Opened in summer 2022, the pastoral property tucked into a horseshoe bend of the Tennessee River was previously a family’s private playground. It’s kept the familial vibe, with friendly staff doling out personal service from arrival until departure. All red curls and easy smiles, Jude meets us at the van and whisks our bags to sleek but cozy cabin rooms. As he drives a UTV to tour us around the grounds’ blend of field and forest, he shows where guests quail hunt, hike, paddle down the river, and roast marshmallows around nightly campfires. His love of the land shines as he notes a bonus amenity: an immersion in eastern Tennessee’s native upland habitat that (hopefully) underscores the importance of its preservation.
We discover an equal emphasis on food when we meet chef Ben Warwick in the kitchen of Wilder for a cooking class and lunch. With onion and garlic sizzling around browning chicken thighs (the beginnings of our chicken sofrito), he praises the area’s abundance. “There’s so much growing here at our farm and all around us and being made locally,” he says. “I simply take advantage of that and highlight it.”
After a walk where we watch apiary workers get Windy Hill’s bees ready for winter, spy an eagle overhead, and soak in the quiet and calm, we dine on the results of Warwick’s approach: grilled scallops seasoned with a salty punch of county ham, grilled radicchio with figs, buttermilk-brined and fried quail with honey, and smoked pork belly sweetened with maple syrup and apple. We ignore our stomachs’ “full” signals and tuck into griddled pound cake drizzled with brown butter and warm cherries for dessert.

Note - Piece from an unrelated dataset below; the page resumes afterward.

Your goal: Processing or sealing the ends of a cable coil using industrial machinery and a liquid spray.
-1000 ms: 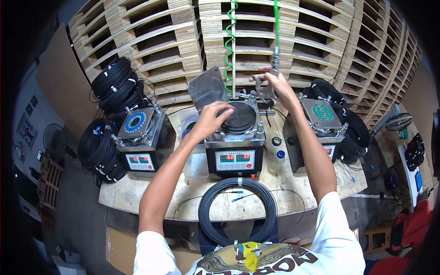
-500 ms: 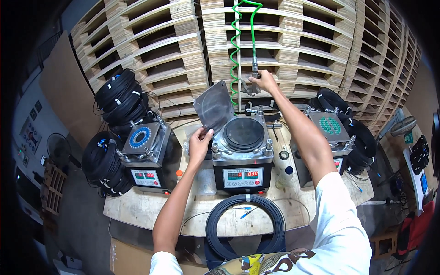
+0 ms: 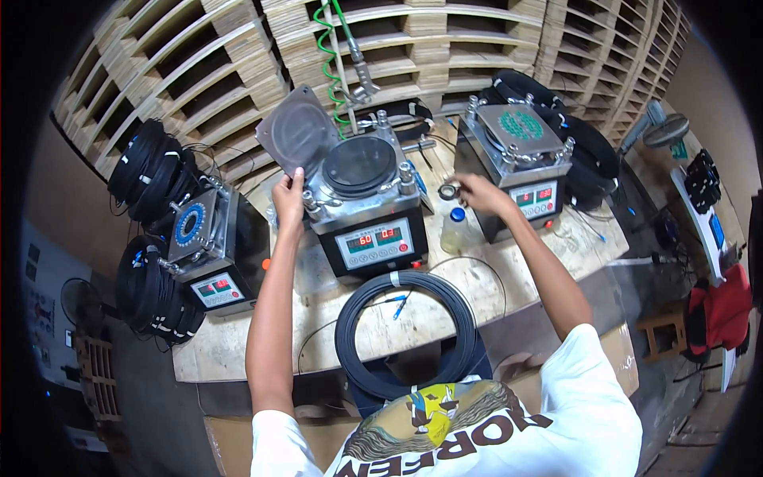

The next day, we make our way back to Alabama. We chat about what we enjoyed, trying to name favorites but realizing we loved it all. Dad reboards the train of thought he’d hopped when we left Gadsden. “I think it’s harder for people to relate to each other now because of travel on interstates,” he says. “You don’t get the knowledge of or appreciation for other places’ architecture, industry, culture, or people when you whizz past it. It detaches us from other perspectives, making differences seem bigger than they are.”
Sure, we ventured off the beaten path a bit. We experienced new places. We feasted on origin stories and makers’ enthusiasm. We ate, and ate, and ate. But none of it, not even the food, truly filled us up. It was the connections created with the new people we took the time to meet that delivered the most meaningful moments.
More Worthwhile Stops On Your Next Road Trip:
Fort Payne, Alabama
- Explore Little River Canyon Preserve, a 15,000-acre protected site including Little River, the canyon it cut, and the foamy torrent of Little River Falls.
- Visit Orbix Hot Glass to grab a vase or water pitcher made by glassblower Cal Breed.
Chattanooga, Tennessee
- Fill up on hearty selections (big burgers and thick hangar steaks with Maldon-salted fries) at Main Street Meats and breakfast greats at Bluegrass Grill like Joan Marie’s omelet (named for the eatery’s matriarch), fluffy eggs folded around spinach, tomatoes, and herbed cream cheese.
- Sleep in a luxury treehouse overlooking the city at Treetop Hideaways.
Cleveland, Tennessee
- Visit Appalachian Bee apiary and store for honey and other honey-based lip balm and soa.
- When it’s warm, raft the raging rapids of the Ocoee River to cool down.
Knoxville, Tennessee
- Enjoy an aperitivo at Brother Wolf before going Greek for dinner at Kefi.